INSTRUCTIONS TO FOLLOW - Your answer should be a single number: the count of lines in the entries below that contain "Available".

Collected data entries
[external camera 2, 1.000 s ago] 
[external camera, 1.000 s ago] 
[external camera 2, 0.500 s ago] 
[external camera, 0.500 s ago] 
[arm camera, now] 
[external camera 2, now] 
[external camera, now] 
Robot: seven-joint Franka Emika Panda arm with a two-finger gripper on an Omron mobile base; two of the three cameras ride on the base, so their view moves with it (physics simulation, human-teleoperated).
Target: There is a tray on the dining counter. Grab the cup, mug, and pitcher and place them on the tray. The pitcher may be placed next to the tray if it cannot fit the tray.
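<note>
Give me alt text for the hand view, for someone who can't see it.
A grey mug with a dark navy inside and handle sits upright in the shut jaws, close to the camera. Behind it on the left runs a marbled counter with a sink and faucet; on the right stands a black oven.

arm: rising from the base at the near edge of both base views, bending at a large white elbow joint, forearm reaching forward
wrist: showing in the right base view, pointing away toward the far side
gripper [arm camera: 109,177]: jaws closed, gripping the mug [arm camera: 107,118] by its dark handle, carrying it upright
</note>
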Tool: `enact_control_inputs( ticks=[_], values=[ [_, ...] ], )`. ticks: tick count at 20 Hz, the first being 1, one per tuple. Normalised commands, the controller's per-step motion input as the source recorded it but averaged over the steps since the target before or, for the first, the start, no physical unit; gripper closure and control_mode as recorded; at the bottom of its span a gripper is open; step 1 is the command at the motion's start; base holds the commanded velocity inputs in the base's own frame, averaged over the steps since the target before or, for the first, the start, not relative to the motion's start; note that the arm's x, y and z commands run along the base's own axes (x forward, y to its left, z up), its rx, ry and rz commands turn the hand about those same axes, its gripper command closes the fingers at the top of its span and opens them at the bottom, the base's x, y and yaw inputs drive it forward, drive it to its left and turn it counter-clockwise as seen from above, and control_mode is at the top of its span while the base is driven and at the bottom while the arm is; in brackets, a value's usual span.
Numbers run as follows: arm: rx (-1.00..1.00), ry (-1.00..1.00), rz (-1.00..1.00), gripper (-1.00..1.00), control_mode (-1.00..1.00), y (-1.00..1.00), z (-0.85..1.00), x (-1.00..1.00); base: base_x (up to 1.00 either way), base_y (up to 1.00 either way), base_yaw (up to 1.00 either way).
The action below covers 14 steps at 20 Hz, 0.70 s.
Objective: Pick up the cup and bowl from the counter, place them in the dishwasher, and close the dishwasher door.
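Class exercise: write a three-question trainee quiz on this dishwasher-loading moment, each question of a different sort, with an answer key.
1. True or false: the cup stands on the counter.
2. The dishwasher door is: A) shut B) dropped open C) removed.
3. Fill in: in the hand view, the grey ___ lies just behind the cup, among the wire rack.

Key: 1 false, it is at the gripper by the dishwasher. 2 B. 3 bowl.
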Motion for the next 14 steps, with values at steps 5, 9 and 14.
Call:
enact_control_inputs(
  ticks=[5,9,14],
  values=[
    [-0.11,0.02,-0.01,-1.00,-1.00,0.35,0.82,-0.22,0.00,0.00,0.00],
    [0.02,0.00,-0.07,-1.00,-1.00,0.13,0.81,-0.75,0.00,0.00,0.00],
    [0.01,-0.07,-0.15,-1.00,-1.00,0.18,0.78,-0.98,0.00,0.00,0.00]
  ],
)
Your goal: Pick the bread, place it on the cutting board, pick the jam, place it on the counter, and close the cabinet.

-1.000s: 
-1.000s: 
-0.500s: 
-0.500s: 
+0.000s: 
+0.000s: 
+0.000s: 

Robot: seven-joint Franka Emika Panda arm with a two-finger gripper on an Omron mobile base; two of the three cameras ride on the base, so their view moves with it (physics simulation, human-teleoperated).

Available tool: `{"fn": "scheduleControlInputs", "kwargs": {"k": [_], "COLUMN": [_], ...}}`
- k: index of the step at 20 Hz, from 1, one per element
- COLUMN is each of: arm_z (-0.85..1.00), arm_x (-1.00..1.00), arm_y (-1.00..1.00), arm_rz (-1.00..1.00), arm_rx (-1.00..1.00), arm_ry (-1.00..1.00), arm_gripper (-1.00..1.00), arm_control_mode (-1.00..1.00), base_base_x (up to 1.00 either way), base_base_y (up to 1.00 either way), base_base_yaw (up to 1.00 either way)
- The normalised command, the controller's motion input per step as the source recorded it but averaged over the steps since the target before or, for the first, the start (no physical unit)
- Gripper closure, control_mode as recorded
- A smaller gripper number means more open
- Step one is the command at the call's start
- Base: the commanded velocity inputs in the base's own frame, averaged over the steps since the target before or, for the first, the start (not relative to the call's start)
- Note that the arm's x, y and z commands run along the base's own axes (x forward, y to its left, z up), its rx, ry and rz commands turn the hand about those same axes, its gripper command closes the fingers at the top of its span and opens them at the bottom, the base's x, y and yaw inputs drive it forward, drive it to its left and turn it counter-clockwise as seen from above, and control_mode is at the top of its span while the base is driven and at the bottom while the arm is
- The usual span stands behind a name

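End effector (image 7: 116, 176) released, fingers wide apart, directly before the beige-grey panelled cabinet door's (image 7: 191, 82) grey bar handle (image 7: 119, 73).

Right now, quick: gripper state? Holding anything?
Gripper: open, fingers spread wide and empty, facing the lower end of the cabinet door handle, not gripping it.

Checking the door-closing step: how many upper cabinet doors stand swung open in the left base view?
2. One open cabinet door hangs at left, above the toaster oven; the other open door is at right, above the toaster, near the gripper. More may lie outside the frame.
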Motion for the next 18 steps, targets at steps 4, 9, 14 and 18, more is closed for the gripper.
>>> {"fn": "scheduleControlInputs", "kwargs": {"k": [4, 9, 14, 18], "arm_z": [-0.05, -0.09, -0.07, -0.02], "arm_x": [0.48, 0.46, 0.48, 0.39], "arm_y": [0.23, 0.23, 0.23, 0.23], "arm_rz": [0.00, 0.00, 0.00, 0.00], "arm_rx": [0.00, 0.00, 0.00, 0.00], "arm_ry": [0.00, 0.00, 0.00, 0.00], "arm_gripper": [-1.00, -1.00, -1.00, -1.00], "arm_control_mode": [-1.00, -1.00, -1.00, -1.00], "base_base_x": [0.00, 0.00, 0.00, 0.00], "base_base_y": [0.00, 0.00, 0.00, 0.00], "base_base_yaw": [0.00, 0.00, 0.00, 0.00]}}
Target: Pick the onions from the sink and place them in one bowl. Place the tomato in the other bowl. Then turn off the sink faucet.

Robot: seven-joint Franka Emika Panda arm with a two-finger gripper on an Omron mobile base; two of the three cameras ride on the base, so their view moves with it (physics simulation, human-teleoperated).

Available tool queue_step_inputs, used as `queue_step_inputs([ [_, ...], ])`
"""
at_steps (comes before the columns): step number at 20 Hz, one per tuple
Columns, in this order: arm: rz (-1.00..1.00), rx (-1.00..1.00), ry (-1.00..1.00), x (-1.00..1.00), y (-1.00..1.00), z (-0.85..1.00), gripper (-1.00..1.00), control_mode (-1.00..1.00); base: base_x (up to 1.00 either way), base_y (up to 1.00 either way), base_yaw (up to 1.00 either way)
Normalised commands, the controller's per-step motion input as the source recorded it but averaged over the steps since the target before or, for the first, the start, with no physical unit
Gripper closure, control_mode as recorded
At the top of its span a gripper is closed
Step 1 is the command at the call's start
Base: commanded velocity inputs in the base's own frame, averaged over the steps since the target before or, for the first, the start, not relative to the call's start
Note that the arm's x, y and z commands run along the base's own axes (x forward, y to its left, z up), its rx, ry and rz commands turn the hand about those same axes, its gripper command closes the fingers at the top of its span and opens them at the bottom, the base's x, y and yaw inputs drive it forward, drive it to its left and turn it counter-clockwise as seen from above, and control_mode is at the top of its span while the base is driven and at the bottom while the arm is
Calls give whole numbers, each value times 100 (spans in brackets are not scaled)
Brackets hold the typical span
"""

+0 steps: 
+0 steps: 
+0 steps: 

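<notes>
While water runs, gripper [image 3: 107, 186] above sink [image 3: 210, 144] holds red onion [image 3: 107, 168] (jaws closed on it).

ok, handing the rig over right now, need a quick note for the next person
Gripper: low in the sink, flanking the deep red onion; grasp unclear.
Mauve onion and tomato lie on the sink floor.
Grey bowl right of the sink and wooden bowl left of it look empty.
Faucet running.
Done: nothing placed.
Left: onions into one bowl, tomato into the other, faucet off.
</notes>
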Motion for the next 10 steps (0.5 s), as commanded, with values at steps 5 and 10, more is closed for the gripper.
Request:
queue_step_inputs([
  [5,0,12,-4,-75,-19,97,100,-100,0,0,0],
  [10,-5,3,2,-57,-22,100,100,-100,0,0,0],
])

WORKED SOLUTION - 2